**Material provided:**
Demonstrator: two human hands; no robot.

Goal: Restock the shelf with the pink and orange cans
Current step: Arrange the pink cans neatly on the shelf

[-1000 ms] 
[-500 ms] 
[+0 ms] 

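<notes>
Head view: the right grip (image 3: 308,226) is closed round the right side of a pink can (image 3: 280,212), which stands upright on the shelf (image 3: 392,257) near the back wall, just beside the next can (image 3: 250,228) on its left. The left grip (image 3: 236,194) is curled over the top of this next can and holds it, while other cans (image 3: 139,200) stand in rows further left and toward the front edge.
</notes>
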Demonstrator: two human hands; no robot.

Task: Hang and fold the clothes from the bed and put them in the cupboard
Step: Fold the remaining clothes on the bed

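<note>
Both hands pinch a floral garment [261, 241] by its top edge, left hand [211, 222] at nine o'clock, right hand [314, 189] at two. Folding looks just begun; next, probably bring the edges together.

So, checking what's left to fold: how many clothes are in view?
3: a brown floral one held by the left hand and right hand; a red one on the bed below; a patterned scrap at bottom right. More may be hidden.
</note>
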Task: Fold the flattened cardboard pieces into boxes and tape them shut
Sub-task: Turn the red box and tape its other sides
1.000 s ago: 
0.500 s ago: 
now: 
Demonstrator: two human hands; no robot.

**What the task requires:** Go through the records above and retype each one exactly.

**Reply:**
Demonstrator: two human hands; no robot.

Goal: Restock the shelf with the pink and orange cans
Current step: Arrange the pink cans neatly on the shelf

[-1000 ms] 
[-500 ms] 
[+0 ms] 

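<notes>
Head view: the right grip (image 3: 308,226) is closed round the right side of a pink can (image 3: 280,212), which stands upright on the shelf (image 3: 392,257) near the back wall, just beside the next can (image 3: 250,228) on its left. The left grip (image 3: 236,194) is curled over the top of this next can and holds it, while other cans (image 3: 139,200) stand in rows further left and toward the front edge.
</notes>
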Demonstrator: two human hands; no robot.

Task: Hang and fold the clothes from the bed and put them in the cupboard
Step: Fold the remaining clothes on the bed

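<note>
Both hands pinch a floral garment [261, 241] by its top edge, left hand [211, 222] at nine o'clock, right hand [314, 189] at two. Folding looks just begun; next, probably bring the edges together.

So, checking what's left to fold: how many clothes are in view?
3: a brown floral one held by the left hand and right hand; a red one on the bed below; a patterned scrap at bottom right. More may be hidden.
</note>
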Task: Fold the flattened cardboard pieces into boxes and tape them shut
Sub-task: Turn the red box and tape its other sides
1.000 s ago: 
0.500 s ago: 
now: 
Demonstrator: two human hands; no robot.

No additional lines are needed for this answer.